Why did Palantir shares crash on Tuesday?
We take a look at what’s next for the CIA’s favourite software company.
David Kimberley
Published
February 17, 2021
Updated
June 16, 2021

Palantir has been one of the meme-ier stocks to debut on the stock market over the past 12 months.

A Reddit favourite, the data analytics company has seen its stock price reach $40 highs since it started trading in late September at $9.50 per share.

But Tuesday’s trading session saw Palantir stock drop in value by close to 13%. 

Shares in the firm finished the day at $27.84, with pre-market activity pushing down the price before the New York Stock Exchange had even opened.


What’s behind the Palantir share price drop?


There were a couple of factors driving this fall.

The first was that Palantir released a disappointing set of quarterly earnings results. 

Although the group outperformed expectations in terms of revenue — which was $322m versus a predicted $300m — it still lost money.

The final three months of 2020 saw the company shed $148m. 

Given that Palantir has never turned a profit, this wasn’t exactly a surprise but there were likely some shareholders selling off because of it.

More worrying for others would have been the firm’s growth forecasts. Palantir said it expected sales to rise by 30% this year, substantially less than the 47% it achieved in 2020.

Investors want the company to start making a profit. Obviously it can’t do that if its sales growth slows down. So the 30% prediction was seen as a bad sign by some.


Lock up ends


Another factor at play may have been the upcoming finish to Palantir’s share lockup.

Most companies have a lockup period after holding their IPO. 

This is a set period of time after the listing takes place, during which major company shareholders are not allowed to sell any of their stock.

Palantir’s lockup comes to an end on Friday and some shareholders, particularly after a more disappointing set of results, may fear that there’s going to be a sell off when it does.

Were that to happen, it would be likely to push the price of Palantir shares down. 

It could also be taken as a bad sign about how insiders’ view the company’s future prospects, although it seems pretty unlikely that there will be any large-scale sell offs that would justify such a view.


All bad for Palantir?


Analysing Palantir’s future prospects is not an easy thing to do. 

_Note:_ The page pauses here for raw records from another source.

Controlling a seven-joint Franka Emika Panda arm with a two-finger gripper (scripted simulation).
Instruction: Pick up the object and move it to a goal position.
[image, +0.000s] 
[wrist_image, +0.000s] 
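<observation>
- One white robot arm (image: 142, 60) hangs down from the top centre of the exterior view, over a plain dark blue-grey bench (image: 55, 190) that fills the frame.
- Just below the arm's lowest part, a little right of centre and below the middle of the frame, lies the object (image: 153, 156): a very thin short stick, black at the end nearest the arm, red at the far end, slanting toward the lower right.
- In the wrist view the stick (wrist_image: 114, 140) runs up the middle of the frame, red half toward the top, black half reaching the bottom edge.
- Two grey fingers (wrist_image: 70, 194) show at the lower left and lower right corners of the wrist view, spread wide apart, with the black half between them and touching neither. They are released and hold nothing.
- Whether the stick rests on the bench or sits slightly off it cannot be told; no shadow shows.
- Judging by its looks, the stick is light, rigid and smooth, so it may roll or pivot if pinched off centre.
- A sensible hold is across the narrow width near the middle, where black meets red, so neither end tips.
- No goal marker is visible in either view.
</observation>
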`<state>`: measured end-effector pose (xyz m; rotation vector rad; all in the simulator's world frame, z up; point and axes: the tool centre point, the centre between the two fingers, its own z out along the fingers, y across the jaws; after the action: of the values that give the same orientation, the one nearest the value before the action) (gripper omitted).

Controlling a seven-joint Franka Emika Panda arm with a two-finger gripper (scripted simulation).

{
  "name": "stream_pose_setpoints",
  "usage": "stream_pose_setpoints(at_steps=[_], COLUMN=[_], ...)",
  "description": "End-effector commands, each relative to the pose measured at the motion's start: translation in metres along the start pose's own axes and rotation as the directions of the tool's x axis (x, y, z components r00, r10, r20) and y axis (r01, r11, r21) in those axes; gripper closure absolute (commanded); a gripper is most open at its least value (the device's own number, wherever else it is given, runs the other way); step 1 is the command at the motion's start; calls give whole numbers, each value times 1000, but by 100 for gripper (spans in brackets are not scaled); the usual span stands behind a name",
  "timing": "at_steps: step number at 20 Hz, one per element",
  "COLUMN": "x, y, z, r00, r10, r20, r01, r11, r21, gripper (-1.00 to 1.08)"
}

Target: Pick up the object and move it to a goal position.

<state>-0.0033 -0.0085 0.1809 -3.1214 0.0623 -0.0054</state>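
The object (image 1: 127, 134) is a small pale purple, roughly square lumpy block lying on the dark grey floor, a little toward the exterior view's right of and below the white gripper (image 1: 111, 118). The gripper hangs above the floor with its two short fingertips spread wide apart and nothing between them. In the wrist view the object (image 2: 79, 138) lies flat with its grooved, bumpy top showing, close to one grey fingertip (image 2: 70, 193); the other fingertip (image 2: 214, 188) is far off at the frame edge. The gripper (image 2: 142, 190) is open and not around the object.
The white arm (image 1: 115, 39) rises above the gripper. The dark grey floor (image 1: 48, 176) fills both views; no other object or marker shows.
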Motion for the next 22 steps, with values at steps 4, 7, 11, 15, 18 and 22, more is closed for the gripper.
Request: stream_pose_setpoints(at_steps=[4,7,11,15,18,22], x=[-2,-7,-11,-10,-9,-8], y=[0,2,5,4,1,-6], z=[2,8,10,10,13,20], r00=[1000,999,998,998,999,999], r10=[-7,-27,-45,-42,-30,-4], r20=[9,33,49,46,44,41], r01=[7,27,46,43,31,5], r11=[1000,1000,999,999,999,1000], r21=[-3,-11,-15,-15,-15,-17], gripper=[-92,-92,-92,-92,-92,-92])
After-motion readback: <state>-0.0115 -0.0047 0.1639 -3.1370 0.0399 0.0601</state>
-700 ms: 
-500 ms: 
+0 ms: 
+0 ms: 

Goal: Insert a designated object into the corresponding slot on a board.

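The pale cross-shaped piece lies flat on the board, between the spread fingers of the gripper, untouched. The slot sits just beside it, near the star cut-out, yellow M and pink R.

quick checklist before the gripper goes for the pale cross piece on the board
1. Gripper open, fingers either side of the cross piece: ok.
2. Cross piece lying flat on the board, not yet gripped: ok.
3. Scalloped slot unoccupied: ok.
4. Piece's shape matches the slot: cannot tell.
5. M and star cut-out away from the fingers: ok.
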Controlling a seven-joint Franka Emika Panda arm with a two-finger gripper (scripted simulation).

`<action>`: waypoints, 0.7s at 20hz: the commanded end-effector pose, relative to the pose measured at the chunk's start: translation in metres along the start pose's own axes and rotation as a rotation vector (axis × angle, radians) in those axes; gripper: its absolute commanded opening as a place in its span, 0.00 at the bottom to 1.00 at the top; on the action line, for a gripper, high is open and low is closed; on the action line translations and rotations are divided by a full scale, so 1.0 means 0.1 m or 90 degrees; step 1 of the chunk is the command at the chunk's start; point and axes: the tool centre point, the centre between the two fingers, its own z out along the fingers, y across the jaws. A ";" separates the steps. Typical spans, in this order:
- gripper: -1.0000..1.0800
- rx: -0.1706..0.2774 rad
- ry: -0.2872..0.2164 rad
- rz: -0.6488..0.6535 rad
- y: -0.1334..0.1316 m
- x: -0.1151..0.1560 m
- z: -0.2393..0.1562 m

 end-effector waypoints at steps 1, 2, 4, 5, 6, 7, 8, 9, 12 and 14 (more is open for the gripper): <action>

Like so many firms in the US tech sector, it’s been subject to so much hype and wild speculation that its share price often seems detached from any meaningful value.

But as a business there are a couple of positive signs here. For one thing the firm did turn an operating profit for the year once you factored out employee stock compensation and costs associated with its share listing.

Lots of loss-making tech firms, Uber being the most notable, love to factor out all sorts of expenses to try and show they can actually make money. Unsurprisingly, they are often costs which shouldn’t really be excluded from company accounts.

But in Palantir’s case it does make some sense. Listing costs were one-offs and stock compensation schemes should become less costly as the years go by.

Then there was growth. A 47% increase in revenue is pretty good going for the software industry, where the average growth rate was about 11% last year. 

True, a slow down in growth may make it hard to justify Palantir’s current share price. But then the group’s shares have been pumped up so much by speculative behaviour that it’s been tricky to do that anyway.


Good company, bad shares


And in a way that makes life rather annoying for prospective investors. Palantir’s eccentric CEO Alex Karp said the firm is focused on the long-term after its results were released, rejecting “near-term myopism”.

The thing is, the company’s shares are now priced at anything but near-term levels. They’re trading at around 40 times earnings, which would imply a growth rate of about 40% per annum — something Palantir itself has said it's not going to achieve.

That leaves us with a company which may very well succeed in the future but which has a share price that’s been incredibly volatile and totally out of whack with what the company is actually doing.

It may be the case that Palantir is one day worth its $50bn market cap. 

But first it needs more growth and to actually turn a profit. If it doesn’t do that in the next couple of years then you can expect to see more of the meme stock speculators tune out.